Task brief: Return all of the data exactly, omitting any images.
******************************
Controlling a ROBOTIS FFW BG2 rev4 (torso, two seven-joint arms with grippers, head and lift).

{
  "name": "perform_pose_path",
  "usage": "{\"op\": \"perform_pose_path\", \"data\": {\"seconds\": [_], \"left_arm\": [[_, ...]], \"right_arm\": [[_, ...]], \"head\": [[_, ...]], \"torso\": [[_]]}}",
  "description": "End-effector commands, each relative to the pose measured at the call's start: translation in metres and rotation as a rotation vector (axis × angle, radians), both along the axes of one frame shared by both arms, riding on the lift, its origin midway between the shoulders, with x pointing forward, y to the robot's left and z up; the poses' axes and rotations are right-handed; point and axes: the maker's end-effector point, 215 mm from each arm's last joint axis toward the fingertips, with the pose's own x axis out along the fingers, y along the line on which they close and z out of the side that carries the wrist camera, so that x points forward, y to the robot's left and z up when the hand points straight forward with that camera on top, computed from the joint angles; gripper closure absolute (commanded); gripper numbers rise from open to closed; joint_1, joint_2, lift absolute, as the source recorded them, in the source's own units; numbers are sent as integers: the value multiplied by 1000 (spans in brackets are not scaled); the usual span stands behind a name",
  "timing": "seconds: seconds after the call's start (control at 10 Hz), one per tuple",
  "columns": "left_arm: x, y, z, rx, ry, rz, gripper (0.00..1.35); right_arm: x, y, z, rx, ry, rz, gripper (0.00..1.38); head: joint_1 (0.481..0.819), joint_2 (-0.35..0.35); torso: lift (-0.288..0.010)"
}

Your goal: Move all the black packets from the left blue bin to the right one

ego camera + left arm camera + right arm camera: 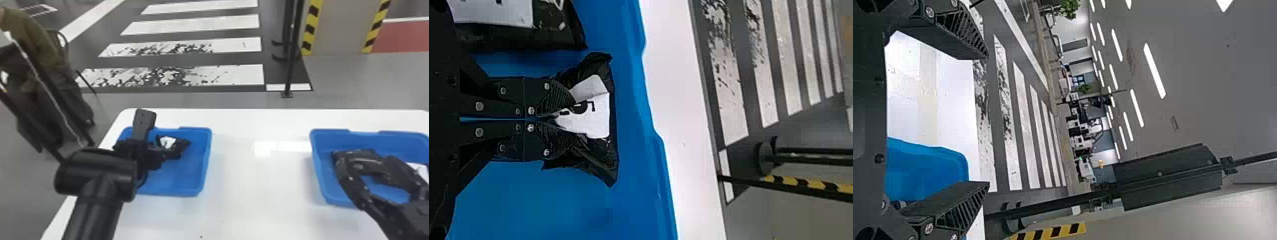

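Observation:
In the head view my left gripper [169, 153] is down in the left blue bin [206, 159], at a black packet [183, 143] with a white label. The left wrist view has the left gripper [571, 120] shut on that black packet [601, 162], pinching it across the label. Beside it lies another black packet [524, 37] with a white label. My right gripper [381, 164] is over the right blue bin [328, 191]; in the right wrist view the right gripper [987, 120] stands open, nothing between its fingers.
A white table [255, 191] carries both bins, with a wide gap between them. Something white [420, 169] lies at the right side of the right bin, partly behind the right arm. A black pole [291, 63] stands beyond the table.

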Motion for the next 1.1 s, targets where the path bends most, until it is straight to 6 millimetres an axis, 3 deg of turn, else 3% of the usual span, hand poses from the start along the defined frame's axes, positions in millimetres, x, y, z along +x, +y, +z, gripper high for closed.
{"op": "perform_pose_path", "data": {"seconds": [0.0, 0.2, 0.5, 0.7, 1.0], "left_arm": [[-12, -35, 47, -53, -122, -68, 1205], [-36, -101, 104, -161, -262, -202, 1205], [-76, -225, 142, -353, -312, -450, 1205], [-93, -273, 151, -415, -304, -547, 1205], [-121, -328, 160, -499, -278, -665, 1205]], "right_arm": [[1, 2, 6, 8, -12, 7, 127], [0, 20, 20, 61, -25, 59, 137], [2, 56, 34, 129, -41, 148, 137], [6, 67, 38, 147, -49, 175, 137], [15, 85, 34, 173, -42, 213, 154]], "head": [[695, 139], [695, 105], [695, 8], [695, -56], [695, -129]], "torso": [[-140], [-140], [-140], [-140], [-140]]}}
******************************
Task output:
Controlling a ROBOTIS FFW BG2 rev4 (torso, two seven-joint arms with grippers, head and lift).

{
  "name": "perform_pose_path",
  "usage": "{\"op\": \"perform_pose_path\", \"data\": {\"seconds\": [_], \"left_arm\": [[_, ...]], \"right_arm\": [[_, ...]], \"head\": [[_, ...]], \"torso\": [[_]]}}",
  "description": "End-effector commands, each relative to the pose measured at the call's start: translation in metres and rotation as a rotation vector (axis × angle, radians), both along the axes of one frame shared by both arms, riding on the lift, its origin midway between the shoulders, with x pointing forward, y to the robot's left and z up; the poses' axes and rotations are right-handed; point and axes: the maker's end-effector point, 215 mm from each arm's last joint axis toward the fingertips, with the pose's own x axis out along the fingers, y along the line on which they close and z out of the side that carries the wrist camera, so that x points forward, y to the robot's left and z up when the hand points straight forward with that camera on top, computed from the joint angles; gripper closure absolute (commanded); gripper numbers rise from open to closed; joint_1, joint_2, lift absolute, as the source recorded them, in the source's own units; numbers are sent as integers: the value multiplied by 1000 (spans in brackets are not scaled); the usual span stands behind a name",
  "timing": "seconds: seconds after the call's start (control at 10 Hz), one per tuple",
  "columns": "left_arm: x, y, z, rx, ry, rz, gripper (0.00..1.35); right_arm: x, y, z, rx, ry, rz, gripper (0.00..1.38); head: joint_1 (0.481..0.819), joint_2 (-0.35..0.35); torso: lift (-0.288..0.010)"
}

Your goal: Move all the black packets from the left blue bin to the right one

ego camera + left arm camera + right arm camera: 

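Observation:
In the head view my left gripper [169, 153] is down in the left blue bin [206, 159], at a black packet [183, 143] with a white label. The left wrist view has the left gripper [571, 120] shut on that black packet [601, 162], pinching it across the label. Beside it lies another black packet [524, 37] with a white label. My right gripper [381, 164] is over the right blue bin [328, 191]; in the right wrist view the right gripper [987, 120] stands open, nothing between its fingers.
A white table [255, 191] carries both bins, with a wide gap between them. Something white [420, 169] lies at the right side of the right bin, partly behind the right arm. A black pole [291, 63] stands beyond the table.
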
Motion for the next 1.1 s, targets where the path bends most, until it is straight to 6 millimetres an axis, 3 deg of turn, else 3% of the usual span, hand poses from the start along the defined frame's axes, positions in millimetres, x, y, z along +x, +y, +z, gripper high for closed.
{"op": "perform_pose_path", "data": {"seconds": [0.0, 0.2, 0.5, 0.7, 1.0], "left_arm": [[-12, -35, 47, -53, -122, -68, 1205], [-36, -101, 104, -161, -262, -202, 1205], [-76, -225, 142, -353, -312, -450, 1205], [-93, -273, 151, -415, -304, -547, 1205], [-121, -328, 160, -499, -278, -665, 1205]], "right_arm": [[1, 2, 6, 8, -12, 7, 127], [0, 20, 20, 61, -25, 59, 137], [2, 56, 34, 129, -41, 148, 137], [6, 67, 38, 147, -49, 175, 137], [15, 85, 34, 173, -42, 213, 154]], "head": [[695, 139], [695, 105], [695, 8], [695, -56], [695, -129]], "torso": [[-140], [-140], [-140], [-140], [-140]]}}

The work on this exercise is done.